6. L'adjudicataire fait grief à l'arrêt de le condamner à payer au liquidateur une certaine somme au titre de l'indemnité due au preneur sortant, alors « que, dans le cas où les biens donnés à bail rural ont été vendus par adjudication et où le cahier des conditions de la vente de l'immeuble donné à bail rural ne fait pas mention de la nature, du coût et de la date des améliorations apportées par le preneur dans les conditions prévues aux articles L. 411-71 et L. 411-73 du code rural et de la pêche maritime, le droit à indemnisation du preneur à bail rural prévu par les dispositions de l'article L. 411-69 du code rural et de la pêche maritime est inopposable à l'adjudicataire ; qu'en énonçant, par conséquent, pour condamner la société Centre Pierre investissement à payer à M. [I] [P], ès qualités, la somme de 413 933,47 euros, augmentée des intérêts au taux légal à compter de son arrêt, avec capitalisation des intérêts dans les conditions prévues par les dispositions de l'article 1343-2 du code civil, en application des dispositions de l'article L. 411-69 du code rural et de la pêche maritime, que la circonstance que le cahier des charges de l'adjudication, établi sous la seule responsabilité de son rédacteur, ne portait aucune mention relative à la nature, au coût et à la date des améliorations apportées par le preneur dans les conditions prévues aux articles L. 411-71 et L. 411-73 du code rural et de la pêche maritime devait demeurer sans incidence sur les droits du preneur à indemnité, la cour d'appel a violé les dispositions des articles L. 411-69, L. 411-71 et L. 411-73 du code rural et de la pêche maritime. »

Réponse de la Cour

7. Aux termes de l'article L. 411-69, alinéas 1er et 4, du code rural et de la pêche maritime, le preneur qui a, par son travail ou par ses investissements, apporté des améliorations au fonds loué a droit, à l'expiration du bail, à une indemnité due par le bailleur, quelle que soit la cause qui a mis fin au bail. Si la vente a eu lieu par adjudication, le cahier des charges doit mentionner la nature, le coût et la date des améliorations apportées par le preneur dans les conditions prévues aux articles L. 411-71 et L. 411-73 de ce code. Cette mention est établie par l'officier public ou ministériel chargé de la vente d'après les indications fournies par le bailleur et par le preneur ; en cas de désaccord entre les parties, elle fait état des éléments contestés.
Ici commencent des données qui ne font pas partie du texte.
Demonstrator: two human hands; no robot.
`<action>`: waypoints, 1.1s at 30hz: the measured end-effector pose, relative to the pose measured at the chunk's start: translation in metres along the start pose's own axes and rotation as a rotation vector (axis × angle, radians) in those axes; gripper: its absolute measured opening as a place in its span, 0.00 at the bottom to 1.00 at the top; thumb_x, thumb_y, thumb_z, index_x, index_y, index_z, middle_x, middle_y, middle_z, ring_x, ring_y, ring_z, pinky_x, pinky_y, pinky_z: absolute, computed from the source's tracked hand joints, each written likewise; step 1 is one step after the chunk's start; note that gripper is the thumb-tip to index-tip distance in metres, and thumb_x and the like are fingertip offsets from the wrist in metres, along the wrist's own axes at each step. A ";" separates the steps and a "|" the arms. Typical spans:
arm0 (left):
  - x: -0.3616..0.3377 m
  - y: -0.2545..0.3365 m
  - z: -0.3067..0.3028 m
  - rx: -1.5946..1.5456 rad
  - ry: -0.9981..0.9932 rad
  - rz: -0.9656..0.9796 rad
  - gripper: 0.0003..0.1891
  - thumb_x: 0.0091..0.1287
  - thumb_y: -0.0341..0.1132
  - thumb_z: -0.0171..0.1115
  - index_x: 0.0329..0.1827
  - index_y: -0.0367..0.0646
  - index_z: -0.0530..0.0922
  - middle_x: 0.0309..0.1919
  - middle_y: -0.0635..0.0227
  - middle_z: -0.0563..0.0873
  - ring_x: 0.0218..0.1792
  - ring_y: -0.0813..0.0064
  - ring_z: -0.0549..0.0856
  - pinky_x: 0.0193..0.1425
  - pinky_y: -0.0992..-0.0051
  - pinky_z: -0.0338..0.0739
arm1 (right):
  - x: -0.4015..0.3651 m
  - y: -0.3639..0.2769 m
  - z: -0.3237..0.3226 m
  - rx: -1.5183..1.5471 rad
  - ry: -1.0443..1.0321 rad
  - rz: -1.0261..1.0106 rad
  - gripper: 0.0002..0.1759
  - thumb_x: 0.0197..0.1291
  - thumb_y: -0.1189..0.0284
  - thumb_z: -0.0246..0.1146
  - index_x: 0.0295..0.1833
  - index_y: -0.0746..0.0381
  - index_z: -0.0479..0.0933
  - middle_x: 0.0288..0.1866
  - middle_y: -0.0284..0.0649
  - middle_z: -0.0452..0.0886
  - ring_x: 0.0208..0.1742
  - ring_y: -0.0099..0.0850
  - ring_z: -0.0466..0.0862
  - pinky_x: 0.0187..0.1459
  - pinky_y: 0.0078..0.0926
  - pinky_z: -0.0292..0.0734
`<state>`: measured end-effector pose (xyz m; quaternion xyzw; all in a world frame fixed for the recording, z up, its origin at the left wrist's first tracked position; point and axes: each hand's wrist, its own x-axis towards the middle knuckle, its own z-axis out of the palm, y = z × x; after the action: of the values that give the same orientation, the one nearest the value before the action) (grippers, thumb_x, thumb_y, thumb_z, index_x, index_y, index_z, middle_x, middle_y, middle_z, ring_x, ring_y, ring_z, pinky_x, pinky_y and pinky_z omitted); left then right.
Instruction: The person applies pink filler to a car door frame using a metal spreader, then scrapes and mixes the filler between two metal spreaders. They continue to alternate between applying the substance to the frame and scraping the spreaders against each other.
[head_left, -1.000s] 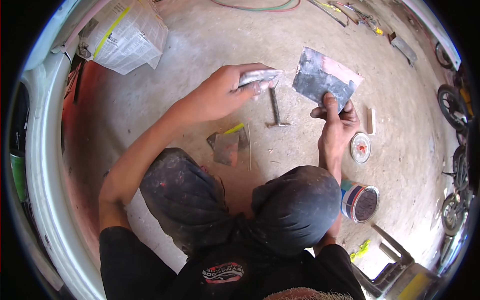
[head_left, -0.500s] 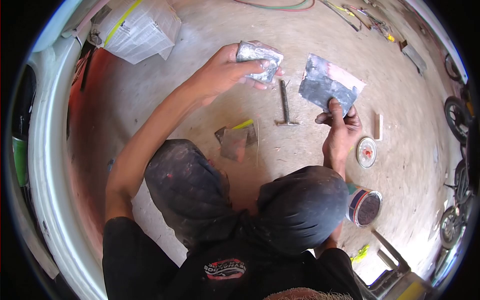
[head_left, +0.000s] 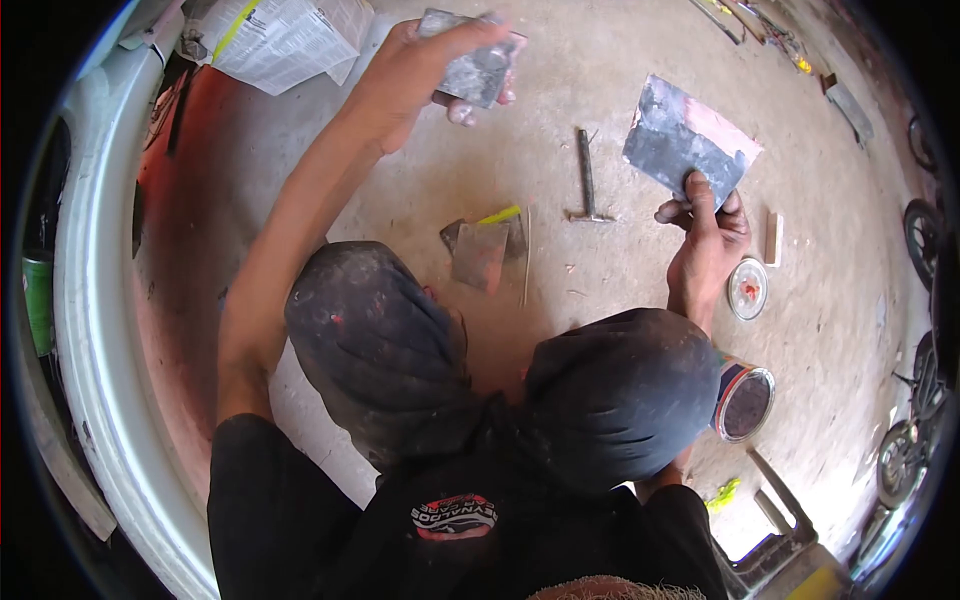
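My left hand (head_left: 405, 75) is raised at the upper left, its fingers closed around a small rectangular piece (head_left: 478, 75) smeared with grey. Whitish-grey smears coat some of those fingertips. My right hand (head_left: 708, 245) pinches the lower edge of a thin flat rectangular plate (head_left: 672, 140), thumb on top. Dark grey and pale pink paste covers that plate's face. The two pieces are apart, both above the concrete floor. Between them on the floor lies a hammer (head_left: 586, 175). Thin flat sheets (head_left: 480, 255) rest in front of my left knee.
A pale car body panel (head_left: 95, 330) runs along the left, with newspaper masking (head_left: 290, 45) at the top. Right of my knee are an open can (head_left: 745, 402), a round lid (head_left: 748, 288) and a small wooden block (head_left: 774, 238). Motorbike wheels (head_left: 900, 460) line the far right.
My left hand has moved up and left with its grey piece, away from the plate. The right hand keeps its hold on the plate, and the view has shifted slightly.
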<state>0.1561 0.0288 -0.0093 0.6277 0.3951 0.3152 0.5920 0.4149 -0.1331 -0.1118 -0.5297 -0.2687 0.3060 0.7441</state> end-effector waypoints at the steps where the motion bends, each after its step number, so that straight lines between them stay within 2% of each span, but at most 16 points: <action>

8. Aux termes de l'article R. 322-11, alinéa 1er, du code des procédures civiles d'exécution, relatif à la saisie immobilière, le cahier des conditions de vente est élaboré sous la responsabilité du créancier poursuivant.

9. S'il résulte de ces textes que le preneur et le bailleur doivent, à la demande du rédacteur du cahier des conditions de vente, et sous leur responsabilité, fournir les indications précitées, leur défaut de mention ne peut avoir pour effet de priver le preneur de son droit de demander à l'adjudicataire, bailleur à l'expiration du bail, le paiement d'une indemnité au titre de ces améliorations.

10. La cour d'appel a donc, à bon droit, énoncé que la circonstance que le cahier des charges de l'adjudication ne porte aucune mention relative à la nature, au coût et à la date des améliorations apportées par le preneur dans les conditions prévues aux articles L. 411-71 et L. 411-73 du code rural et de la pêche maritime doit demeurer sans incidence sur les droits du preneur à indemnité.

11. Elle en a exactement déduit que le liquidateur de la SCEA était fondé à demander à l'adjudicataire le paiement d'une indemnité au titre des travaux d'amélioration prévus par une clause du bail.

12. Le moyen n'est donc pas fondé.

PAR CES MOTIFS, la Cour :

REJETTE le pourvoi ;

Condamne la société Centre Pierre investissement aux dépens ;

En application de l'article 700 du code de procédure civile, rejette la demande formée par la société Centre Pierre investissement et la condamne à payer à la société [P] associés, en qualité de liquidateur judiciaire de la société civile d'exploitation agricole du Domaine de la Veyssière, la somme de 3 000 euros ;

Ainsi fait et jugé par la Cour de cassation, troisième chambre civile, et prononcé par le président en son audience publique du vingt-cinq mai deux mille vingt-trois.